## WHAT TO PRODUCE:
The answer must be the full listing, restated word for word.

-=-=-=-=-

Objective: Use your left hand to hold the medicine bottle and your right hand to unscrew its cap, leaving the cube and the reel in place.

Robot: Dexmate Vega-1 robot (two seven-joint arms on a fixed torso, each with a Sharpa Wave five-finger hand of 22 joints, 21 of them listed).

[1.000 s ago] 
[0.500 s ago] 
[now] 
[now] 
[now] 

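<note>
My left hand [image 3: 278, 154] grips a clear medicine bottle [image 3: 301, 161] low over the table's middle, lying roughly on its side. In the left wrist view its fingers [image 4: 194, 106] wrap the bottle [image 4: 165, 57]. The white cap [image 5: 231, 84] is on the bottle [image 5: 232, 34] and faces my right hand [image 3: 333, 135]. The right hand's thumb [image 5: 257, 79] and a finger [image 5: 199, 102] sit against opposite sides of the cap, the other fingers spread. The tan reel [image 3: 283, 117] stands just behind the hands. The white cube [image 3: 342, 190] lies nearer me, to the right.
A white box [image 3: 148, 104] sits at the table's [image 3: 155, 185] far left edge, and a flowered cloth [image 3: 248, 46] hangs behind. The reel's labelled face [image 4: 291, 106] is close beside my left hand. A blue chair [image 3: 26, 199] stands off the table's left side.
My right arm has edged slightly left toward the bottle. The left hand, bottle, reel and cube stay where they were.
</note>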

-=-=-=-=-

## SOLUTION TO THE PROBLEM:
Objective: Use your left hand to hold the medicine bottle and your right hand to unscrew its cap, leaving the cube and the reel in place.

Robot: Dexmate Vega-1 robot (two seven-joint arms on a fixed torso, each with a Sharpa Wave five-finger hand of 22 joints, 21 of them listed).

[1.000 s ago] 
[0.500 s ago] 
[now] 
[now] 
[now] 

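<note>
My left hand [image 3: 278, 154] grips a clear medicine bottle [image 3: 301, 161] low over the table's middle, lying roughly on its side. In the left wrist view its fingers [image 4: 194, 106] wrap the bottle [image 4: 165, 57]. The white cap [image 5: 231, 84] is on the bottle [image 5: 232, 34] and faces my right hand [image 3: 333, 135]. The right hand's thumb [image 5: 257, 79] and a finger [image 5: 199, 102] sit against opposite sides of the cap, the other fingers spread. The tan reel [image 3: 283, 117] stands just behind the hands. The white cube [image 3: 342, 190] lies nearer me, to the right.
A white box [image 3: 148, 104] sits at the table's [image 3: 155, 185] far left edge, and a flowered cloth [image 3: 248, 46] hangs behind. The reel's labelled face [image 4: 291, 106] is close beside my left hand. A blue chair [image 3: 26, 199] stands off the table's left side.
My right arm has edged slightly left toward the bottle. The left hand, bottle, reel and cube stay where they were.
</note>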

What was asked now has a complete answer.